The Global MRO View from Paris

New aircraft means adapting to new challenges, says AFI KLM E&M EVP.

The new MRO market looks different to different players, with some shops being highly specialized niche providers and may continue to rely on specialized expertise as long as they can provide highly competitive services.

But the major, global, full-service MROs face a different challenge.

They must increasingly compete across the board on airframes, engines and components and across the world if they want to serve major fleets. They often compete or partner with OEMs and must also partner with airline and other local players to secure access to important markets.

The MRO market looks very different to these global MROs. Effective competition requires a broad set of special skills, but also requires much more.

Anne Brachet, executive vice president of Air France-KLM Engine & Maintenance, says all MRO experts expect the MRO market to continue growing in line with current trends. But due to consolidation among both OEMs and airlines, “the MRO market is getting to be more and more a business for giants, with major long-term deals, stronger pressure on prices and increasing financing needs.”

Brachet’s MRO has the same experience and faces the same challenges as other major airline shops. She believes AFI-KLM E&M is thus well placed to offer the adaptive answers and cost-effective solutions that it uses to support its parent carriers. “A good example is the mega-contract we recently announced with AirAsia for A320Neo support.” Moreover, developing a worldwide MRO network allows AFI-KLM E&M to meet the increasing need for competitiveness, proximity and dedication.

Brachet also sees the MRO industry experiencing major technological changes, which require constant adaptation and development of technical skills. “That's why we launched our MRO Lab innovation program, which relies on internal innovations and partnerships with universities and start-up companies.” She says the Lab is already providing new tools and knowledge to support simpler, easier and faster maintenance solutions for customers.
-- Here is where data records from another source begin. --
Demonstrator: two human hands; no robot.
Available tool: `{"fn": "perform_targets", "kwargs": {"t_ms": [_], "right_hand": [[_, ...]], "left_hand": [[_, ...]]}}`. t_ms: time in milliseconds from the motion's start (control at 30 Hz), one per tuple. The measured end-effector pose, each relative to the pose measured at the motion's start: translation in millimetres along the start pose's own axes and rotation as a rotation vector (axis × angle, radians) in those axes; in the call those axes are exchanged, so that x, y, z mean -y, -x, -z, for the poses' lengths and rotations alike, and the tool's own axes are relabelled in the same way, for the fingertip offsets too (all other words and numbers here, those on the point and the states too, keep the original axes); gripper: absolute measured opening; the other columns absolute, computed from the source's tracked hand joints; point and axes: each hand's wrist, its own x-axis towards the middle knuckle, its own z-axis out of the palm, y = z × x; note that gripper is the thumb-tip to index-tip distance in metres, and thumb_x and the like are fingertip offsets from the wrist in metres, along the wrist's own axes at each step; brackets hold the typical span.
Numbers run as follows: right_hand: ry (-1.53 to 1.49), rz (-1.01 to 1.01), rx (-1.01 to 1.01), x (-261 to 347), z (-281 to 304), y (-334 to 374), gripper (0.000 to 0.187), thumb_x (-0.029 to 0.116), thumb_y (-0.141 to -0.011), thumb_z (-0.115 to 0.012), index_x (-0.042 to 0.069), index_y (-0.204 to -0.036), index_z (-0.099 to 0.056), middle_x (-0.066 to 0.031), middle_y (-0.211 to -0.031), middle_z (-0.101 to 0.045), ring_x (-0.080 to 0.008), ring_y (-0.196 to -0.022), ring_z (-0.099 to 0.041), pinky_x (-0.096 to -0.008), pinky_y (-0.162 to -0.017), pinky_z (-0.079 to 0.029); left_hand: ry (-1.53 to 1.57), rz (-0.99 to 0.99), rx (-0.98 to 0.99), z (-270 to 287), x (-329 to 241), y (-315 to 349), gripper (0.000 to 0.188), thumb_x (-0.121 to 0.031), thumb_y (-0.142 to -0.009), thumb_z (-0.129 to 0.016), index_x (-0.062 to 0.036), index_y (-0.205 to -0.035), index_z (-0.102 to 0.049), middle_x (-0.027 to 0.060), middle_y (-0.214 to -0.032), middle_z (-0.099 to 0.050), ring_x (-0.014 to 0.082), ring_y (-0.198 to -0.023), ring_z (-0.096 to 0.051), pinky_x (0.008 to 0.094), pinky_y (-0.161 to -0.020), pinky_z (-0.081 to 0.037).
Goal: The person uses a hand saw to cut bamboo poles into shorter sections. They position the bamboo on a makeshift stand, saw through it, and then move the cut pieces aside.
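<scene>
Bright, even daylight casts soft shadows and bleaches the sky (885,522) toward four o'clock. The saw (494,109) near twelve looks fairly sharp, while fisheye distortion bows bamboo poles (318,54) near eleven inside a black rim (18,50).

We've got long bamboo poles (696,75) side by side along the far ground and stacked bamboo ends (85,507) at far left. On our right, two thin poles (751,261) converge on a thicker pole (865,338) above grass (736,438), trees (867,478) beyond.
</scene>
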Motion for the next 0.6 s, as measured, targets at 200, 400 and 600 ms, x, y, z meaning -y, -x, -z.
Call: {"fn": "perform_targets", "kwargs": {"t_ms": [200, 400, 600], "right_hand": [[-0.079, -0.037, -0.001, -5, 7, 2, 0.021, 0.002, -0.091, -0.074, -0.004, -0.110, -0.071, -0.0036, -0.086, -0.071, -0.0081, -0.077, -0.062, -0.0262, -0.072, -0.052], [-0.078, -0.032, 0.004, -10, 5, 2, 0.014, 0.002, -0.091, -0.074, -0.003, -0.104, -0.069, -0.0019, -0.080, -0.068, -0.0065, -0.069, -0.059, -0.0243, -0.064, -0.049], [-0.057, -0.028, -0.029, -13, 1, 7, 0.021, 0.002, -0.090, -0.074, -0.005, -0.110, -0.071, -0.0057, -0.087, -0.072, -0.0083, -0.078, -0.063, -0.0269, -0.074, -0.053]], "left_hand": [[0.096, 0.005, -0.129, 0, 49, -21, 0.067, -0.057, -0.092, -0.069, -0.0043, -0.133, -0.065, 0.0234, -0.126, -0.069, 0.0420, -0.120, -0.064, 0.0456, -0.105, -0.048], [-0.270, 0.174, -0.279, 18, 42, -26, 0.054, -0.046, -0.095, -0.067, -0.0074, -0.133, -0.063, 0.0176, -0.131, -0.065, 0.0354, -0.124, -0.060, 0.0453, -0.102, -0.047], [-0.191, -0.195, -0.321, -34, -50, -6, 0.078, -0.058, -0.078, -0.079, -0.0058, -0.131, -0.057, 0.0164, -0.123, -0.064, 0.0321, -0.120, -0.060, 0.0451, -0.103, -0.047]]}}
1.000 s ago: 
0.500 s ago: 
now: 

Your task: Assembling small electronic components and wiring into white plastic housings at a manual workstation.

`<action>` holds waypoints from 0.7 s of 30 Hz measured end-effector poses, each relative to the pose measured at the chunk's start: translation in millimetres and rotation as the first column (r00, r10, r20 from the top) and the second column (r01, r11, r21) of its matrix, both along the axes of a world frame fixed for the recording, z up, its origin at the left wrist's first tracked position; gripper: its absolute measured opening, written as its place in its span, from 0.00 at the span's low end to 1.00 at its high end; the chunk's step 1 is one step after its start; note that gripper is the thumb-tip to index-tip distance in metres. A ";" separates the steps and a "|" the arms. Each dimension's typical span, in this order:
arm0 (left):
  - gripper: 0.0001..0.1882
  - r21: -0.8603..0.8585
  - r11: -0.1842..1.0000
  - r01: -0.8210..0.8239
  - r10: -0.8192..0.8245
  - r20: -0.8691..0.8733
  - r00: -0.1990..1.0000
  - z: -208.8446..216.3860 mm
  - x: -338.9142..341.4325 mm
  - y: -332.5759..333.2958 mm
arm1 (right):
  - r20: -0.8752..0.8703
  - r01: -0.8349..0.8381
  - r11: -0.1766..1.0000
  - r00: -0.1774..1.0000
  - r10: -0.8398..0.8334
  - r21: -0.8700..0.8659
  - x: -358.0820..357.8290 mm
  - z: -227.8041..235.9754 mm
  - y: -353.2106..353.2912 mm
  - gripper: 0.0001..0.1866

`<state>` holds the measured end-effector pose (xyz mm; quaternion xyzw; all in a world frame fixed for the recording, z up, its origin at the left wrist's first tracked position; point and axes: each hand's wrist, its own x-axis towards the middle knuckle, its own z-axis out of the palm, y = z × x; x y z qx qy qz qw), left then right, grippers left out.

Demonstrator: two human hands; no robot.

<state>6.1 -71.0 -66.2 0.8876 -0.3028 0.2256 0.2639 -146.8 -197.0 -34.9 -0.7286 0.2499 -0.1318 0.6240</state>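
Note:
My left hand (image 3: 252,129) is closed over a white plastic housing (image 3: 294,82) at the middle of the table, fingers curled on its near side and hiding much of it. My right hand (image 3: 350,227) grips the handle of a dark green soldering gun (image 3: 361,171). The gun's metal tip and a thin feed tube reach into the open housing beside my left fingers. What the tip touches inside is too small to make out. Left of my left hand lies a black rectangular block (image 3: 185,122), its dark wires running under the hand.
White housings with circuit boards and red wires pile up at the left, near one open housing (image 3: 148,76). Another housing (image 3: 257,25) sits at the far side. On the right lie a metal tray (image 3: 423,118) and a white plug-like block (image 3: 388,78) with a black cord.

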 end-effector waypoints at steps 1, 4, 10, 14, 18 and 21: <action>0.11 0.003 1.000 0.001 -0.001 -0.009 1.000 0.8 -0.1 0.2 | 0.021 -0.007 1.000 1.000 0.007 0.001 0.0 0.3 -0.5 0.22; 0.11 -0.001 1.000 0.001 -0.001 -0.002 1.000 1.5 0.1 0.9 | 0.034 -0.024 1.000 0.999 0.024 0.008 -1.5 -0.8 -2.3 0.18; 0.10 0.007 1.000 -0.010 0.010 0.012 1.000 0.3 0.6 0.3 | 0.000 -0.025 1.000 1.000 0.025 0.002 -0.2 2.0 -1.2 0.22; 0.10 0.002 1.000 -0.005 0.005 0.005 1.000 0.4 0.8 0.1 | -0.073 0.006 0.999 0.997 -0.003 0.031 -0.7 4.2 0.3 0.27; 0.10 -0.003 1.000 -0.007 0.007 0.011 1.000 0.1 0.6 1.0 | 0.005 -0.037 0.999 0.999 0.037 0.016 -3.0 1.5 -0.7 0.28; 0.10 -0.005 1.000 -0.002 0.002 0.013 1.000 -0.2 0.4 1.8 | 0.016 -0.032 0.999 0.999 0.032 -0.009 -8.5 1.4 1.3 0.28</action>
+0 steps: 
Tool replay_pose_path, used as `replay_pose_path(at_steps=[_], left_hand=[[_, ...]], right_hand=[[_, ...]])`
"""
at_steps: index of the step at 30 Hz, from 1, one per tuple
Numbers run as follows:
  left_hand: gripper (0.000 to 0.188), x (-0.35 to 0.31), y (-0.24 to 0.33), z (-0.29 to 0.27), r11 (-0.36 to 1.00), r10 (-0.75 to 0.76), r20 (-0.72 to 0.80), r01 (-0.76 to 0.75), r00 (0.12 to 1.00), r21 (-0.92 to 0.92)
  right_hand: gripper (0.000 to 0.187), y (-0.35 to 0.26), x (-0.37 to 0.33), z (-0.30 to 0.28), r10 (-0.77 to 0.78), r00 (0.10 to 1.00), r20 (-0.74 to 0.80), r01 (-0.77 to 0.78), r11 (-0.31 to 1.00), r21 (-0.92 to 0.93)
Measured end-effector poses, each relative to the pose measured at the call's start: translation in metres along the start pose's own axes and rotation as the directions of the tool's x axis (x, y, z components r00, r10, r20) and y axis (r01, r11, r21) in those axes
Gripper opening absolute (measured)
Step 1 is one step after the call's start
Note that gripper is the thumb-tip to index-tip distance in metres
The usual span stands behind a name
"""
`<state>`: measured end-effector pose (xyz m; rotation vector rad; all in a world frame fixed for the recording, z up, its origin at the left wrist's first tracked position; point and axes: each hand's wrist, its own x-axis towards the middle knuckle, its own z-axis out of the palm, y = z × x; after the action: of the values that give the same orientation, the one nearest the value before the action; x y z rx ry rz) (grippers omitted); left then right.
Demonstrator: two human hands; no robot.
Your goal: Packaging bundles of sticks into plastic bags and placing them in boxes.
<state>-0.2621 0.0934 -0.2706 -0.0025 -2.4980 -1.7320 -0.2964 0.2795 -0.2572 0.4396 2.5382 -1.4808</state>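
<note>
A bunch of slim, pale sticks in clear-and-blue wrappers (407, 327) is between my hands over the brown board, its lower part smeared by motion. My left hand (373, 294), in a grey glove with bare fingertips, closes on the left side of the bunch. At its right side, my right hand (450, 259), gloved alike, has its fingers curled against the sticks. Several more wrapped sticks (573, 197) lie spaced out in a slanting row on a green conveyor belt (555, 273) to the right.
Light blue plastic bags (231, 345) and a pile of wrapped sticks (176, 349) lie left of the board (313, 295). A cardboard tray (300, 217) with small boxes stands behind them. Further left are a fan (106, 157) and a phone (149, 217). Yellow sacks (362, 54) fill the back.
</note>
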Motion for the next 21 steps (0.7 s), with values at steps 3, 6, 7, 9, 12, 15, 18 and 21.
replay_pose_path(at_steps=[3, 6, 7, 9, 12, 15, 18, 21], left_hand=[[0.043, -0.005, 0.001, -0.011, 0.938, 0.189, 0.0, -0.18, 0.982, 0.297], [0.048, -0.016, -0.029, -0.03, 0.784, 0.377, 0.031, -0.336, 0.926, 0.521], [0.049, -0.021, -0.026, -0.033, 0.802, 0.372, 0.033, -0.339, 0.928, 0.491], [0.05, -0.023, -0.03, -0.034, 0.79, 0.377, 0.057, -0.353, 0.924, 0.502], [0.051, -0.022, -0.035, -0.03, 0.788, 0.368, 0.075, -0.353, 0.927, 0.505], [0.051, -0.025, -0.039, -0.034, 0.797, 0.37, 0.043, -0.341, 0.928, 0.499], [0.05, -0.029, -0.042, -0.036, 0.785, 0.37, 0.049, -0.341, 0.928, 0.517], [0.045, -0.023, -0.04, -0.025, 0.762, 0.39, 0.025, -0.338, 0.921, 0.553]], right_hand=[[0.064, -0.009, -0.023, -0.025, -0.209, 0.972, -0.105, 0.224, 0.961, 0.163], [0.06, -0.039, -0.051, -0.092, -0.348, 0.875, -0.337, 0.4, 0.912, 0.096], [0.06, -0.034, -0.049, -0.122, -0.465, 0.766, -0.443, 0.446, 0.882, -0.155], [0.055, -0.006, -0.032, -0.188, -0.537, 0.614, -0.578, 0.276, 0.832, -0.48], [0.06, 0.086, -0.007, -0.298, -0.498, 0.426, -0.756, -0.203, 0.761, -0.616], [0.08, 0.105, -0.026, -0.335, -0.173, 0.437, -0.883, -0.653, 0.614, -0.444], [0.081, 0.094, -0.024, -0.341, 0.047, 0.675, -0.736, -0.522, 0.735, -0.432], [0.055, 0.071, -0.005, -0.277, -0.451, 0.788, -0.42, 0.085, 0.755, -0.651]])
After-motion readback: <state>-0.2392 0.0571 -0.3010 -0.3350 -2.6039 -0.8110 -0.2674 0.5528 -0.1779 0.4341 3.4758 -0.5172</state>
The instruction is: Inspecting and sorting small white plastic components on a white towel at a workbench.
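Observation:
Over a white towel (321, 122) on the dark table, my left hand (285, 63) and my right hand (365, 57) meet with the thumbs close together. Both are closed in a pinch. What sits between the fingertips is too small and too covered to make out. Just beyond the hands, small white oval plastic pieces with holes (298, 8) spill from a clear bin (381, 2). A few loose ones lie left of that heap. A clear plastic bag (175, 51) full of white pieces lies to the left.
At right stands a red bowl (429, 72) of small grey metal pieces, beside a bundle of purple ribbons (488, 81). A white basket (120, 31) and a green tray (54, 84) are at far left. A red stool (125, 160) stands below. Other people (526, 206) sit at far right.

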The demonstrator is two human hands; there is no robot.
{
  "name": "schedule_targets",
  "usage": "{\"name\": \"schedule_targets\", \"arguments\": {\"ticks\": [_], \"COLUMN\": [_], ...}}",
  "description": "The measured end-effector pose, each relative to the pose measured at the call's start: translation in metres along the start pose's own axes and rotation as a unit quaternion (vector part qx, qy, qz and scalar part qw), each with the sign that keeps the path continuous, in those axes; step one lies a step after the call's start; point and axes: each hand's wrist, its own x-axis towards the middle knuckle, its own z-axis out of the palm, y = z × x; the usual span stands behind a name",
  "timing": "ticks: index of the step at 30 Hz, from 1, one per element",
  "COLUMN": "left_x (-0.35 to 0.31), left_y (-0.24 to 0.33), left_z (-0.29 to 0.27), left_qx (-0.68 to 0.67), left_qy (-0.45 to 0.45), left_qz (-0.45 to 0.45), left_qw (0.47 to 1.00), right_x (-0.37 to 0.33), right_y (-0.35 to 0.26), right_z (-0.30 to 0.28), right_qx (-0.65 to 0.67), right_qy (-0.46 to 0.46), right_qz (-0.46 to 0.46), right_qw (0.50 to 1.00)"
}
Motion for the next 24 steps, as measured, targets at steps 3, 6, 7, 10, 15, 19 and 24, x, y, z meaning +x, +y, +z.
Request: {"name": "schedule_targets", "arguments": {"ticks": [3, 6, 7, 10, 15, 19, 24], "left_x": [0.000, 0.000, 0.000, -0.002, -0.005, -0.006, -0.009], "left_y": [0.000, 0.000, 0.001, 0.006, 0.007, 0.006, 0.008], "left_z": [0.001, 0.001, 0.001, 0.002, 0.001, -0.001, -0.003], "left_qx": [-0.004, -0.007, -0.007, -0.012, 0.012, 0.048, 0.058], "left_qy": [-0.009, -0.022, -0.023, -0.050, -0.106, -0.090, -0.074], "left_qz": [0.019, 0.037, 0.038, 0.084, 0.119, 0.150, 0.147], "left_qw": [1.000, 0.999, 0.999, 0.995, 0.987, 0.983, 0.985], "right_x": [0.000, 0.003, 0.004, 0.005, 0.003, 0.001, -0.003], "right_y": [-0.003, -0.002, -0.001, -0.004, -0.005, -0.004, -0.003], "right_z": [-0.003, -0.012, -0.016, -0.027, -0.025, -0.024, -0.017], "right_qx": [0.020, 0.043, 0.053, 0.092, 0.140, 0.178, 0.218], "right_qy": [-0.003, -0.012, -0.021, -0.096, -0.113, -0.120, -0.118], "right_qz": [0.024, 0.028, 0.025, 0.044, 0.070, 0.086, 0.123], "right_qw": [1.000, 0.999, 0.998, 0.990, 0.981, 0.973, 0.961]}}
One of these technology changes is that the latest generation of aircraft can be thought of as ‘computers with wings.’ Brachet says this will mean both e-operations and Big Data opportunities. In order to exploit the new data opportunities, AFI KLM E&M recently launched PROGNOS, a predictive maintenance solution based on Big Data. PROGNOS came out of the MRO Lab program.

The new aircraft also make much wider use of composites. AFI-KLM E&M anticipated this need by opening a cutting-edge aero structures facility, Aircraft Related Components with 18,500 square meters of space, at Paris Charles De Gaulle Airport.